Task prompt: Using "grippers" as the search string, find the matching lines below and copy them.

Data block:
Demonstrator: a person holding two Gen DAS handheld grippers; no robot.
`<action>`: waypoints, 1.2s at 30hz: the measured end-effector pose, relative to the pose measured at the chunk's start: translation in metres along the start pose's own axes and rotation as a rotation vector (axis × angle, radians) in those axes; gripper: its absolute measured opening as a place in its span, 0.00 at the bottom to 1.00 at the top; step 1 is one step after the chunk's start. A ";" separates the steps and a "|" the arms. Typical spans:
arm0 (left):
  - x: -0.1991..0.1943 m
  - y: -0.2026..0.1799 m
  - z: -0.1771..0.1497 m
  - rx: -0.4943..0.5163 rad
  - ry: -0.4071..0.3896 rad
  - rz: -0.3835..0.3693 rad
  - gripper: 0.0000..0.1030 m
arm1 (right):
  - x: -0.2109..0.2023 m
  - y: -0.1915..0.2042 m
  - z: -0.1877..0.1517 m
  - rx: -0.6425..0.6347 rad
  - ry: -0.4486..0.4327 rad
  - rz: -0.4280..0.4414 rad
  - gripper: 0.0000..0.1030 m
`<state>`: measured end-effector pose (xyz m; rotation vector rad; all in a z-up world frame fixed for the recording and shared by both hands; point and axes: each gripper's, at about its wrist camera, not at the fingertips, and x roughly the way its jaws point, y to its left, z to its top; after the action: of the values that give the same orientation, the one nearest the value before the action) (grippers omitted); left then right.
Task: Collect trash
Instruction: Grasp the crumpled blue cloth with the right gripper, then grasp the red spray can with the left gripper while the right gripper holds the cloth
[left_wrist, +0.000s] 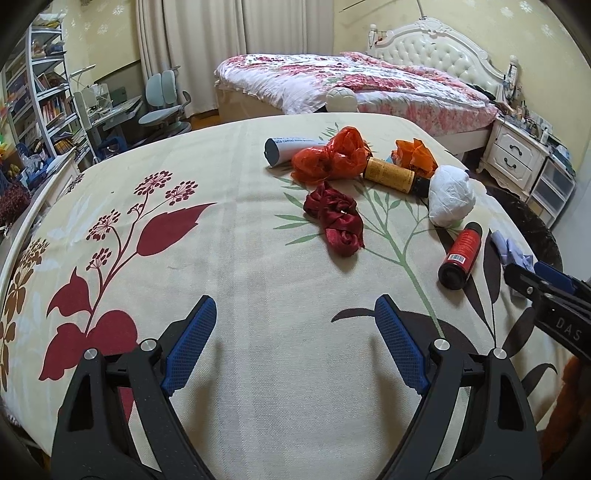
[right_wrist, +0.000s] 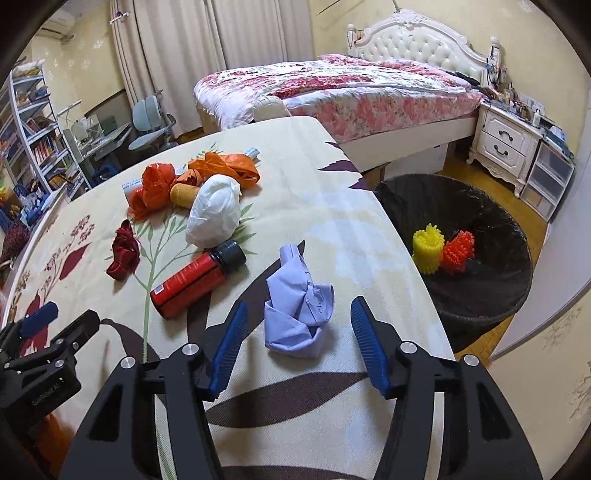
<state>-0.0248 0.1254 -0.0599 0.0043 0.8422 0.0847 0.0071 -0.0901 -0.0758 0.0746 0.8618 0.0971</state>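
Two spiky toys (right_wrist: 443, 253) sit in the bin (right_wrist: 491, 295) — the rest waits; your right gripper (right_wrist: 297, 341) straddles the blue wad (right_wrist: 295, 321) unpinched, left gripper (left_wrist: 293, 345) wide, empty.

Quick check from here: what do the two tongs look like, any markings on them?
Both tongs, left and right, have black angular arms with silver pivot bolts and blue ribbed pads. White lettering marks each body; the right reads DAS, the left is too blurred to read.

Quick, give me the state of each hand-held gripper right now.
Left hand-held gripper: open wide, holding nothing, over bare tablecloth.
Right hand-held gripper: open, jaws either side of the crumpled blue paper, not pressing on it.
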 end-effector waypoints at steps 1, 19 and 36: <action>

Written solution:
Demonstrator: a person holding two Gen DAS handheld grippers; no robot.
`<state>`: measured end-effector pose (xyz m; rotation vector rad; all in a z-up world frame fixed for the recording and shared by both hands; point and axes: each gripper's, at about its wrist camera, not at the fingertips, and x roughly the way its jaws point, y to its left, z to its top; after the action: of the values that give the same orientation, the one nearest the value before the action) (grippers omitted); left then right.

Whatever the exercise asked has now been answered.